ACTIVITY:
A word-for-word printout of the listing below is needed.

START MATERIAL PROVIDED

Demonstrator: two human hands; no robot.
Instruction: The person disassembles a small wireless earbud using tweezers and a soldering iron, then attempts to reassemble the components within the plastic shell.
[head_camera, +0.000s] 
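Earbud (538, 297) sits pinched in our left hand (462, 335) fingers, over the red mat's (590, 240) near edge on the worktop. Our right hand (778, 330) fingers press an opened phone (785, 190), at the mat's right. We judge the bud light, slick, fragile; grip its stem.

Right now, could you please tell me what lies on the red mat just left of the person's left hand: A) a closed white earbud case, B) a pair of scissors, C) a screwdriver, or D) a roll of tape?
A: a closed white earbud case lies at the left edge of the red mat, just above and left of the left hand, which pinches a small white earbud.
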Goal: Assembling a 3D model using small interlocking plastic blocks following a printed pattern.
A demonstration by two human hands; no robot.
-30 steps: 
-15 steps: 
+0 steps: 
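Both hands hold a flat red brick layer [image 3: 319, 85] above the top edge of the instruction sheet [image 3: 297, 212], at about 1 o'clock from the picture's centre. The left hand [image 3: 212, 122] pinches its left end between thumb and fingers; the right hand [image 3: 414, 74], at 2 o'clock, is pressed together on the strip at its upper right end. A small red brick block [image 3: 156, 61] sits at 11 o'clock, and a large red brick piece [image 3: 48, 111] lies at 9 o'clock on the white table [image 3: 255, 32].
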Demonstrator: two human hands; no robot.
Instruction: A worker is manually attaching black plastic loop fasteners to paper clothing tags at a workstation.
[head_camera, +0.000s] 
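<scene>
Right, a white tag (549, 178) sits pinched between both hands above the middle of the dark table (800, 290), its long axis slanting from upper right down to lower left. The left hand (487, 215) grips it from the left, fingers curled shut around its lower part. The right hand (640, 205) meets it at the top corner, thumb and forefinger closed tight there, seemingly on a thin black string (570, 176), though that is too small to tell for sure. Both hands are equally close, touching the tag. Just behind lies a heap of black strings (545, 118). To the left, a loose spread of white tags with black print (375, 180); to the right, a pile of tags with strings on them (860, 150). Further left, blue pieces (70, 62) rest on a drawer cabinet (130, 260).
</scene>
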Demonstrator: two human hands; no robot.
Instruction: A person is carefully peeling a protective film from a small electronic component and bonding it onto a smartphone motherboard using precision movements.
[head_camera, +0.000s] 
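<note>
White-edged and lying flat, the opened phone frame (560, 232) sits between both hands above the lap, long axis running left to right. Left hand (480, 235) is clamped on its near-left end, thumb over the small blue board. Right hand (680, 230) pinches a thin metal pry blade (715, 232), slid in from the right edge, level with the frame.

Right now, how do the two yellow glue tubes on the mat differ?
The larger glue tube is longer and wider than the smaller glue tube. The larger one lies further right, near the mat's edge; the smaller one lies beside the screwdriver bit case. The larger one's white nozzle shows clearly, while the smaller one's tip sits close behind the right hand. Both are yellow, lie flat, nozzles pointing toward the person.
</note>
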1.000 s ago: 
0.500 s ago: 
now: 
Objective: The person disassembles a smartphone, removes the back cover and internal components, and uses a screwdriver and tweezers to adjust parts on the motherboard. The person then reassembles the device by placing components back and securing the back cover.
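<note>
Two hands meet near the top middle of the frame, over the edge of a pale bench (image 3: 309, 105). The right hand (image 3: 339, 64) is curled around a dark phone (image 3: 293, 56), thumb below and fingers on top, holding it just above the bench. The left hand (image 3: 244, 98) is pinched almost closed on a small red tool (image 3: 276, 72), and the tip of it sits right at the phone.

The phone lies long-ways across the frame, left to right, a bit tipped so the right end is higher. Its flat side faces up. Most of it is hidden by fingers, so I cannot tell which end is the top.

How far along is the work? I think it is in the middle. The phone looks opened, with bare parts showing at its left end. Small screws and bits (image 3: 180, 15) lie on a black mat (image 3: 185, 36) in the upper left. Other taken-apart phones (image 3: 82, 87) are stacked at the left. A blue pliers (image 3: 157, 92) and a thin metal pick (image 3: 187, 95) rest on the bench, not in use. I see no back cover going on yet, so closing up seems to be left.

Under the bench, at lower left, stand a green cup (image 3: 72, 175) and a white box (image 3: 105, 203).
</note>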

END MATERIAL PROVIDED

RESPONSE TO THE EXERCISE:
Demonstrator: two human hands; no robot.
Instruction: The person disassembles a small wireless earbud using tweezers and a soldering iron, then attempts to reassemble the components within the plastic shell.
[head_camera, +0.000s] 
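Earbud (538, 297) sits pinched in our left hand (462, 335) fingers, over the red mat's (590, 240) near edge on the worktop. Our right hand (778, 330) fingers press an opened phone (785, 190), at the mat's right. We judge the bud light, slick, fragile; grip its stem.

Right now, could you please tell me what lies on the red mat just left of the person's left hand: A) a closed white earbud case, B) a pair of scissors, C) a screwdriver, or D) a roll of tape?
A: a closed white earbud case lies at the left edge of the red mat, just above and left of the left hand, which pinches a small white earbud.
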Goal: Assembling a 3D model using small interlocking plastic blocks following a printed pattern.
A demonstration by two human hands; no robot.
-30 steps: 
-15 steps: 
+0 steps: 
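Both hands hold a flat red brick layer [image 3: 319, 85] above the top edge of the instruction sheet [image 3: 297, 212], at about 1 o'clock from the picture's centre. The left hand [image 3: 212, 122] pinches its left end between thumb and fingers; the right hand [image 3: 414, 74], at 2 o'clock, is pressed together on the strip at its upper right end. A small red brick block [image 3: 156, 61] sits at 11 o'clock, and a large red brick piece [image 3: 48, 111] lies at 9 o'clock on the white table [image 3: 255, 32].
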Demonstrator: two human hands; no robot.
Instruction: A worker is manually attaching black plastic loop fasteners to paper clothing tags at a workstation.
[head_camera, +0.000s] 
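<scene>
Right, a white tag (549, 178) sits pinched between both hands above the middle of the dark table (800, 290), its long axis slanting from upper right down to lower left. The left hand (487, 215) grips it from the left, fingers curled shut around its lower part. The right hand (640, 205) meets it at the top corner, thumb and forefinger closed tight there, seemingly on a thin black string (570, 176), though that is too small to tell for sure. Both hands are equally close, touching the tag. Just behind lies a heap of black strings (545, 118). To the left, a loose spread of white tags with black print (375, 180); to the right, a pile of tags with strings on them (860, 150). Further left, blue pieces (70, 62) rest on a drawer cabinet (130, 260).
</scene>
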Demonstrator: two human hands; no robot.
Instruction: A person is carefully peeling a protective film from a small electronic component and bonding it onto a smartphone motherboard using precision movements.
[head_camera, +0.000s] 
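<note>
White-edged and lying flat, the opened phone frame (560, 232) sits between both hands above the lap, long axis running left to right. Left hand (480, 235) is clamped on its near-left end, thumb over the small blue board. Right hand (680, 230) pinches a thin metal pry blade (715, 232), slid in from the right edge, level with the frame.

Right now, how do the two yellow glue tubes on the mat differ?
The larger glue tube is longer and wider than the smaller glue tube. The larger one lies further right, near the mat's edge; the smaller one lies beside the screwdriver bit case. The larger one's white nozzle shows clearly, while the smaller one's tip sits close behind the right hand. Both are yellow, lie flat, nozzles pointing toward the person.
</note>
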1.000 s ago: 
0.500 s ago: 
now: 
Objective: The person disassembles a smartphone, removes the back cover and internal components, and uses a screwdriver and tweezers to adjust parts on the motherboard. The person then reassembles the device by placing components back and securing the back cover.
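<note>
Two hands meet near the top middle of the frame, over the edge of a pale bench (image 3: 309, 105). The right hand (image 3: 339, 64) is curled around a dark phone (image 3: 293, 56), thumb below and fingers on top, holding it just above the bench. The left hand (image 3: 244, 98) is pinched almost closed on a small red tool (image 3: 276, 72), and the tip of it sits right at the phone.

The phone lies long-ways across the frame, left to right, a bit tipped so the right end is higher. Its flat side faces up. Most of it is hidden by fingers, so I cannot tell which end is the top.

How far along is the work? I think it is in the middle. The phone looks opened, with bare parts showing at its left end. Small screws and bits (image 3: 180, 15) lie on a black mat (image 3: 185, 36) in the upper left. Other taken-apart phones (image 3: 82, 87) are stacked at the left. A blue pliers (image 3: 157, 92) and a thin metal pick (image 3: 187, 95) rest on the bench, not in use. I see no back cover going on yet, so closing up seems to be left.

Under the bench, at lower left, stand a green cup (image 3: 72, 175) and a white box (image 3: 105, 203).
</note>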

There is nothing further to this answer.